**Exercise details:** Reproduce the listing exactly, keeping every word as it is.

┌──

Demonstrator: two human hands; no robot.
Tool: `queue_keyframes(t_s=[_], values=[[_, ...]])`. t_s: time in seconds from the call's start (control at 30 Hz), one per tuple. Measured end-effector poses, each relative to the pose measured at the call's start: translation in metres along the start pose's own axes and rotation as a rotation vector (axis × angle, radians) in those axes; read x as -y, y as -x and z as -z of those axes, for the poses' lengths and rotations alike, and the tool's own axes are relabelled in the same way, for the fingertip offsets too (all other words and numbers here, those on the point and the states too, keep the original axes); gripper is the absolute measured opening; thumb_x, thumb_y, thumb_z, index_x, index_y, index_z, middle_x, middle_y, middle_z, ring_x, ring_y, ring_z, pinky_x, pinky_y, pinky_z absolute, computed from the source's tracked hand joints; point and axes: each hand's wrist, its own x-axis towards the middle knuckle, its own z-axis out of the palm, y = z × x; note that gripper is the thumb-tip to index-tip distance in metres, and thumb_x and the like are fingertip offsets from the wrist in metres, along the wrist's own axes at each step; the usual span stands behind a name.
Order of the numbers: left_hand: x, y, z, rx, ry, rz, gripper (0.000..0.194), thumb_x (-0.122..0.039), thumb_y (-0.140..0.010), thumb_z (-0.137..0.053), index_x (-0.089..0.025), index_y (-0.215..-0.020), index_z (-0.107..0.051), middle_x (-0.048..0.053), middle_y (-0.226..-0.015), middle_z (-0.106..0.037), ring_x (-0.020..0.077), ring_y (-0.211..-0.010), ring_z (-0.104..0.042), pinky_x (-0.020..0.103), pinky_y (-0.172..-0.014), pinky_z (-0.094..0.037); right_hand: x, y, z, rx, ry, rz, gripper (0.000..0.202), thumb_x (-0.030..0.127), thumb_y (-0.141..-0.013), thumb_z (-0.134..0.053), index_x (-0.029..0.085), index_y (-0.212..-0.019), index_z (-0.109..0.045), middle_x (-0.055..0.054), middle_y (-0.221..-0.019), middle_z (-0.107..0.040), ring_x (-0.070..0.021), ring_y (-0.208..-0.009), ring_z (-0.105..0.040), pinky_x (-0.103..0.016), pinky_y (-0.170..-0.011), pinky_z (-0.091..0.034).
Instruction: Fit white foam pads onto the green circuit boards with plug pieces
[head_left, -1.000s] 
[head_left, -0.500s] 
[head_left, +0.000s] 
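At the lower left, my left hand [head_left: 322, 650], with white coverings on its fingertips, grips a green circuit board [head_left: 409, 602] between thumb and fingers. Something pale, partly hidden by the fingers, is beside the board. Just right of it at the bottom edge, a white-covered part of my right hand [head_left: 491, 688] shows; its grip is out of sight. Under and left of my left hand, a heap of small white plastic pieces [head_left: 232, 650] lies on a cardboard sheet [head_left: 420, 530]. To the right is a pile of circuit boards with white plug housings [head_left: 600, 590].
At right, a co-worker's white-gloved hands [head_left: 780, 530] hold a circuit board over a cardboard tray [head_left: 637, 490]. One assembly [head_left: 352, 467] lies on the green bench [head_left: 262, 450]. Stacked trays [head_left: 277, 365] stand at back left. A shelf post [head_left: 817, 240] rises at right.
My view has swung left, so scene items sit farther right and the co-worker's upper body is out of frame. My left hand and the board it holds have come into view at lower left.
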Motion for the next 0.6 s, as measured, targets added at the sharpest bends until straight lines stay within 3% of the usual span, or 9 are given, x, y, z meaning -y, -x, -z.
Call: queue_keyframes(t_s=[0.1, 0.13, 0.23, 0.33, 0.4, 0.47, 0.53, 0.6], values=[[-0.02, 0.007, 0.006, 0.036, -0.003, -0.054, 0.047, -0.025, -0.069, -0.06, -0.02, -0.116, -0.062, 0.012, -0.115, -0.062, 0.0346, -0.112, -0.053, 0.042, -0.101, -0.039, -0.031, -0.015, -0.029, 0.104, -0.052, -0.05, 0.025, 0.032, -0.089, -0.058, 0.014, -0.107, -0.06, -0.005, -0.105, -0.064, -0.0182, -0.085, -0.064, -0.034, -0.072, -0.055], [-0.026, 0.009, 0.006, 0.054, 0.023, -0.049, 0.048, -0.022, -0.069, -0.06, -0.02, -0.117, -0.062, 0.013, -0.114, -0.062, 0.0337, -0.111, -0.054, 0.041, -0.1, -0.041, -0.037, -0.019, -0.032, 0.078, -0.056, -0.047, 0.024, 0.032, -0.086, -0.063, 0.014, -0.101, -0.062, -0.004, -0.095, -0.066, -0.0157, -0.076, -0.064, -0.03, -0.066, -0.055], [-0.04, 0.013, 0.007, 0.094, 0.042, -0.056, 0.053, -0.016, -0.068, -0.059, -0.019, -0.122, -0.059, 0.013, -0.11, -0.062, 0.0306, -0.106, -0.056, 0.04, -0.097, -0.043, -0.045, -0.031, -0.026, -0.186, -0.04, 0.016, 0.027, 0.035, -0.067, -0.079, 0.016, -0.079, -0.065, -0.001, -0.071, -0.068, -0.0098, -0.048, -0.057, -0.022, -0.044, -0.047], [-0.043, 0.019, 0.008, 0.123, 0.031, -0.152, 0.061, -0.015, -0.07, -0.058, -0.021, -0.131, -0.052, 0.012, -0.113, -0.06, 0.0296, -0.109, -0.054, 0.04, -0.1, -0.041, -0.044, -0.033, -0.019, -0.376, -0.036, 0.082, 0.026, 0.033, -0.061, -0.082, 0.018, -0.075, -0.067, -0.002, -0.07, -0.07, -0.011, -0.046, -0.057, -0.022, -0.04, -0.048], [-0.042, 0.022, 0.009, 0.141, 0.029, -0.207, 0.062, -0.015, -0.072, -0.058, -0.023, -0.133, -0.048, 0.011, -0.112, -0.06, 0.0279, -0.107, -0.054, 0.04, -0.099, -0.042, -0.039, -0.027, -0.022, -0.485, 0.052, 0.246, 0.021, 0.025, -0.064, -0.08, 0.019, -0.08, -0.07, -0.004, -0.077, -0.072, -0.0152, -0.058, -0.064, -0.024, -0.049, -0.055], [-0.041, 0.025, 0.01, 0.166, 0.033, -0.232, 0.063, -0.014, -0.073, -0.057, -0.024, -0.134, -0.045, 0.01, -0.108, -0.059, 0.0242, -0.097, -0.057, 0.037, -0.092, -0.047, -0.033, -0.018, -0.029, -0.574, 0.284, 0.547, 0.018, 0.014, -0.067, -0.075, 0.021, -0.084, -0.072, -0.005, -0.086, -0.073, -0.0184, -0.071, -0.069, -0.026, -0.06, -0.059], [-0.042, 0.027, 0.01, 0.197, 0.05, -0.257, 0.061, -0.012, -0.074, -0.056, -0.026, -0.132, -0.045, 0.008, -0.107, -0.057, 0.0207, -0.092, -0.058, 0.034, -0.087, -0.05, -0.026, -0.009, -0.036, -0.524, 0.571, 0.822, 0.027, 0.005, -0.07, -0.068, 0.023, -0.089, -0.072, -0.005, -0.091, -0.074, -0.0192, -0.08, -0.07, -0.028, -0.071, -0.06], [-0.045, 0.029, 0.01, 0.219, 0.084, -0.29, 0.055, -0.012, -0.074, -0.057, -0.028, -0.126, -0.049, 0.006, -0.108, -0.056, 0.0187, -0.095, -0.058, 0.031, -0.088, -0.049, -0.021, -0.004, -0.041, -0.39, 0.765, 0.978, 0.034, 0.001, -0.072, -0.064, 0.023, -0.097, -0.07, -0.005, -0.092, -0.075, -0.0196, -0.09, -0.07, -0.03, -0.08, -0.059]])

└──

**Worked solution:**
Demonstrator: two human hands; no robot.
Tool: `queue_keyframes(t_s=[_], values=[[_, ...]])`. t_s: time in seconds from the call's start (control at 30 Hz), one per tuple. Measured end-effector poses, each relative to the pose measured at the call's start: translation in metres along the start pose's own axes and rotation as a rotation vector (axis × angle, radians) in those axes; read x as -y, y as -x and z as -z of those axes, for the poses' lengths and rotations alike, and the tool's own axes are relabelled in the same way, for the fingertip offsets too (all other words and numbers here, those on the point and the states too, keep the original axes); gripper is the absolute measured opening; thumb_x, thumb_y, thumb_z, index_x, index_y, index_z, middle_x, middle_y, middle_z, ring_x, ring_y, ring_z, pinky_x, pinky_y, pinky_z absolute, computed from the source's tracked hand joints; point and axes: each hand's wrist, its own x-axis towards the middle knuckle, its own z-axis out of the palm, y = z × x; note that gripper is the thumb-tip to index-tip distance in metres, and thumb_x and the like are fingertip offsets from the wrist in metres, along the wrist's own axes at each step; the usual span stands behind a name.
Order of the numbers: left_hand: x, y, z, rx, ry, rz, gripper (0.000..0.194), thumb_x (-0.122..0.039), thumb_y (-0.140..0.010), thumb_z (-0.137..0.053), index_x (-0.089..0.025), index_y (-0.215..-0.020), index_z (-0.107..0.051), middle_x (-0.048..0.053), middle_y (-0.226..-0.015), middle_z (-0.106..0.037), ring_x (-0.020..0.077), ring_y (-0.211..-0.010), ring_z (-0.104..0.042), pinky_x (-0.020..0.103), pinky_y (-0.172..-0.014), pinky_z (-0.094..0.037); right_hand: x, y, z, rx, ry, rz, gripper (0.000..0.202), thumb_x (-0.030..0.127), thumb_y (-0.141..-0.013), thumb_z (-0.134..0.053), index_x (-0.029..0.085), index_y (-0.212..-0.019), index_z (-0.109..0.045), middle_x (-0.055..0.054), middle_y (-0.221..-0.019), middle_z (-0.107..0.040), ring_x (-0.070..0.021), ring_y (-0.208..-0.009), ring_z (-0.105..0.040), pinky_x (-0.103..0.016), pinky_y (-0.170..-0.011), pinky_z (-0.091..0.034).
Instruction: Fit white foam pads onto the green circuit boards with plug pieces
[head_left, -1.000s] 
[head_left, -0.500s] 
[head_left, +0.000s] 
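At the lower left, my left hand [head_left: 322, 650], with white coverings on its fingertips, grips a green circuit board [head_left: 409, 602] between thumb and fingers. Something pale, partly hidden by the fingers, is beside the board. Just right of it at the bottom edge, a white-covered part of my right hand [head_left: 491, 688] shows; its grip is out of sight. Under and left of my left hand, a heap of small white plastic pieces [head_left: 232, 650] lies on a cardboard sheet [head_left: 420, 530]. To the right is a pile of circuit boards with white plug housings [head_left: 600, 590].
At right, a co-worker's white-gloved hands [head_left: 780, 530] hold a circuit board over a cardboard tray [head_left: 637, 490]. One assembly [head_left: 352, 467] lies on the green bench [head_left: 262, 450]. Stacked trays [head_left: 277, 365] stand at back left. A shelf post [head_left: 817, 240] rises at right.
My view has swung left, so scene items sit farther right and the co-worker's upper body is out of frame. My left hand and the board it holds have come into view at lower left.
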Motion for the next 0.6 s, as measured, targets added at the sharpest bends until straight lines stay within 3% of the usual span, or 9 are given, x, y, z meaning -y, -x, -z.
Call: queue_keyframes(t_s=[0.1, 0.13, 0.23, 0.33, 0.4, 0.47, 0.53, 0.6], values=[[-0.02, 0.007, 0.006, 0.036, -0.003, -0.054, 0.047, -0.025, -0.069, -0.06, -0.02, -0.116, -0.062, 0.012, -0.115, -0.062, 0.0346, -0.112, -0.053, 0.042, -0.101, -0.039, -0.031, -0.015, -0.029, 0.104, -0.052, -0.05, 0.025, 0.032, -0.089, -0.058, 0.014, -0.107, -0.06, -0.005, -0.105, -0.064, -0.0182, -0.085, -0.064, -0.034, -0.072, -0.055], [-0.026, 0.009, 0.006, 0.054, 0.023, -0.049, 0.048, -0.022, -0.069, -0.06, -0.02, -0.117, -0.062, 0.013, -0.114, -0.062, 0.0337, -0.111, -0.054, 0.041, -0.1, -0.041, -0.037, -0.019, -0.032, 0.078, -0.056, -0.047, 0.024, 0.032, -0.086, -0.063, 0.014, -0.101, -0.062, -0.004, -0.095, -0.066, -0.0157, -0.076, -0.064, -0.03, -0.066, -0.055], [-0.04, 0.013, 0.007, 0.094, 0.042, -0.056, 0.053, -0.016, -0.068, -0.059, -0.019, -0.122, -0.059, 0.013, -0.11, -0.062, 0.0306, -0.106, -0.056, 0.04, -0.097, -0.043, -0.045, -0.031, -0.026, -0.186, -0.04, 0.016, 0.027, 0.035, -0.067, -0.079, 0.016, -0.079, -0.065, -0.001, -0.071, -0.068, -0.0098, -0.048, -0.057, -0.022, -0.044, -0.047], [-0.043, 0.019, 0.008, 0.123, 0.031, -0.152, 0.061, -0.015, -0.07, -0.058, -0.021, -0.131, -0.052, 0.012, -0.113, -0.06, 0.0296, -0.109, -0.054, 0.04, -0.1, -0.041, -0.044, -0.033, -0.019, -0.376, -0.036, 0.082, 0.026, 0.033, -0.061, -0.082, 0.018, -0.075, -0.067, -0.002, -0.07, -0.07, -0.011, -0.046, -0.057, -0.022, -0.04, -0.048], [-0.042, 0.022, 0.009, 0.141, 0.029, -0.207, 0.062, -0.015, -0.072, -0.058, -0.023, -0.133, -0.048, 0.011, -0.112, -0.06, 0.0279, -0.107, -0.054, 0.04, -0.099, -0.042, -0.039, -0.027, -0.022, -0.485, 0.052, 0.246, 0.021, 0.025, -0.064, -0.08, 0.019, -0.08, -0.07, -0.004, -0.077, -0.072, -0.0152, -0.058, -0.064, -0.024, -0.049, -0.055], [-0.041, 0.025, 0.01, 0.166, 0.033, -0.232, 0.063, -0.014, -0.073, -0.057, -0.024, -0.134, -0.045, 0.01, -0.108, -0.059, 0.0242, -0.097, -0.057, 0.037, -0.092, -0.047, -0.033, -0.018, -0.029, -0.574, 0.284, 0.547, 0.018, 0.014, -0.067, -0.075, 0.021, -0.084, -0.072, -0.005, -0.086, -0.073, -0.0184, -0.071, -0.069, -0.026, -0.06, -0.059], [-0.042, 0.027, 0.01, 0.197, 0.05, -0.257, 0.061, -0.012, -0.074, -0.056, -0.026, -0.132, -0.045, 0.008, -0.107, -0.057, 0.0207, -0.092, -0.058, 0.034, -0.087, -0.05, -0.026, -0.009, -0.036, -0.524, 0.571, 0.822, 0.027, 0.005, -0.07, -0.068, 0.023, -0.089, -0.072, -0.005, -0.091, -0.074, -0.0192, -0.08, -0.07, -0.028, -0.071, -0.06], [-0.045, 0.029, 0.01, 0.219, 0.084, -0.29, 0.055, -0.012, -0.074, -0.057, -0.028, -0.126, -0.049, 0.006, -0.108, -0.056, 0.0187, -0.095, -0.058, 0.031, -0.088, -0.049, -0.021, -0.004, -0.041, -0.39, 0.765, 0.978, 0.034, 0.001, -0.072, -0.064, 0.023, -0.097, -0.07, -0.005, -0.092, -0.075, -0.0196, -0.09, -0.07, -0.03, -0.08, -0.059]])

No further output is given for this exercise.